Nama lain kalimat tauhid:
- Kalimat Ikhlash
- Kalimat Takwa
- Tali Ikatan yang Kuat
Di antara keutamaan orang yang mengamalkannya:
- Mendapatkan jaminan keamanan dan petunjuk
- Selamat dari api neraka
- Mendapat ampunan luas dari Allah
Kalimat tauhid “laa ilaaha illa-Allah” tidak cukup sekedar difahami dengan “Tidak ada Pencipta dan Pengatur kecuali Hanya Allah”, atau “Tidak ada tuhan (sesembahan) kecuali Allah”. Namun, yang benar adalah “Tidak ada yang berhak disembah selain Allah.” Karena manusia bisa jadi menyembah banyak sesembahan, namun satu-satunya yang berhak disembah hanyalah Allah.
7 Syarat Kalimat Tauhid:
- Mengilmui
- Meyakini secara sempurna
- Ikhlash
- Membenarkan
- Mencintai
- Menaati
- Menerima
<<<>>>
Kalimat tauhid adalah kalimat yang agung. Sebuah kalimat yang ringkas, namun sangat bernilai dalam timbangan amal. Oleh karena itu, ketika Nabi Musa bin Imran ‘alaihis salam meminta kepada Allah untuk diajarkan sebuah amalan, maka Allah perintahkan Musa untuk mengucapkan “laa ilaaha illa-Allah”. Allah katakan, bahwasanya kalimat “laa ilaaha illa-Allah” lebih bernilai ketimbang tujuh lapis langit dan tujuh lapis bumi dengan pemakmur di dalamnya (lihat H.R. Ibnu Hibban dan al Hakim, dinilai shahih oleh al Hakim).

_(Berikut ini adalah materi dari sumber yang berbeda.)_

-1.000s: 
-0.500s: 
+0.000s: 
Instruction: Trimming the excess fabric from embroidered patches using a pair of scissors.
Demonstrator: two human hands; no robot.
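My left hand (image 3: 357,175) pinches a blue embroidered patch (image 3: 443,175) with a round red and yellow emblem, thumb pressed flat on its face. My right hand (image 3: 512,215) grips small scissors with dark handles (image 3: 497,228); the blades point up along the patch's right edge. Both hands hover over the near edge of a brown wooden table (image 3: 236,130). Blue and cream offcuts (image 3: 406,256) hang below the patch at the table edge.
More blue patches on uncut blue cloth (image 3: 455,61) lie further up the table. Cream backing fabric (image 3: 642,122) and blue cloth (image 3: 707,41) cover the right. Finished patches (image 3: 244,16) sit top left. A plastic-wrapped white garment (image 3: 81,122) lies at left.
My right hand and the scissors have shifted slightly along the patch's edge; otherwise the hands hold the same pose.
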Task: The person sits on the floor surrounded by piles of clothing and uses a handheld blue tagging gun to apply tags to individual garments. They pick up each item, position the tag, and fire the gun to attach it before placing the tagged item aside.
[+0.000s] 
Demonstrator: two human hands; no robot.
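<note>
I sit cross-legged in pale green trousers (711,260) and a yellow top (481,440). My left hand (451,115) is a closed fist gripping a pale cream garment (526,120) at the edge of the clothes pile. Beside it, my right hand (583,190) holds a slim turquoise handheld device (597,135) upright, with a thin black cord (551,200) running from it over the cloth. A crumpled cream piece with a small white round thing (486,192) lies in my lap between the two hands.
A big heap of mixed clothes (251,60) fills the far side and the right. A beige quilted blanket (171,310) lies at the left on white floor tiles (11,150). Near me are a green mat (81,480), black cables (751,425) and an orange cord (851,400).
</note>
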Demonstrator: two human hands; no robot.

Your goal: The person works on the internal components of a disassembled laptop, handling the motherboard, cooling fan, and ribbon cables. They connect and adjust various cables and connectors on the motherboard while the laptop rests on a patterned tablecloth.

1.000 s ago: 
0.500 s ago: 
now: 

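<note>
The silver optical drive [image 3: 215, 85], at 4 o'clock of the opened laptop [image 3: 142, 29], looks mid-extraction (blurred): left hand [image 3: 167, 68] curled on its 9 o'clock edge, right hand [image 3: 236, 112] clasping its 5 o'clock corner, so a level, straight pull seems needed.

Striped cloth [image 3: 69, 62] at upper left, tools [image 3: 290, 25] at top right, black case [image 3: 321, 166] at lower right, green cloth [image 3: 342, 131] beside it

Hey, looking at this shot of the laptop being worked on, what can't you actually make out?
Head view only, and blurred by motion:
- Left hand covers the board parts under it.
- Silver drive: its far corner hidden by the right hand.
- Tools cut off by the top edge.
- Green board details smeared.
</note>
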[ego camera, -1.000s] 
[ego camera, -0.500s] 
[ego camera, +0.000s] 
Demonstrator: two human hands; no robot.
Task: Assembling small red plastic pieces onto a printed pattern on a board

Sejatinya, kalimat ini mengandung sebuah makna agung. Silakan renungi, tatkala Rasulullah shallallahu ‘alaihi wa sallam menjanjikan keberuntungan dengan mengucapkan “laa ilaaha illa-Allah”, apa respon para musyrikin Quraisy? Mereka menimpali dengan sebuah ucapan yang diabadikan Allah dalam firman-Nya, “Apakah Muhammad hendak menjadikan tuhan yang beraneka ragam itu mejadi satu tuhan saja?!” (Q.S. Shad: 5). Respon dari kaum musyrikin terhadap ajakan Nabi kita shallallahu ‘alaihi wa sallam menunjukkan pemahaman mereka terhadap kalimat tauhid. Mereka memahami makna dan konsekuensi diucapkannya kalimat “laa ilaaha illa-Allah”. Mereka sadar, kalimat tersebut bertentangan dengan keyakinan yang mereka anut. Perlu diingat, meskipun kalimat ini tampak ringan untuk diucapkan, kalimat tauhid adalah titik sengketa antara iman dan selainnya. Kalimat yang memisahkan antara barisan kaum muslimin dengan orang-orang kafir. Sebuah kalimat yang mengharuskan si pengucap untuk mewujudkan sejumlah konsekuensi iman yang terkandung di dalamnya.
Mengenal Nama Lainnya
Kalimat tauhid memiliki sebutan lainnya. Sebutan tersebut adalah nama lain dari kalimat tauhid. Berikut ini merupakan sejumlah sebutan yang merupakan nama lain dari kalimat tauhid:
- Kalimat Ikhlash
Kalimat tauhid menolak adanya penyekutuan Allah dengan yang lainnya, serta mengharuskan penetapan ibadah hanya untuk Allah.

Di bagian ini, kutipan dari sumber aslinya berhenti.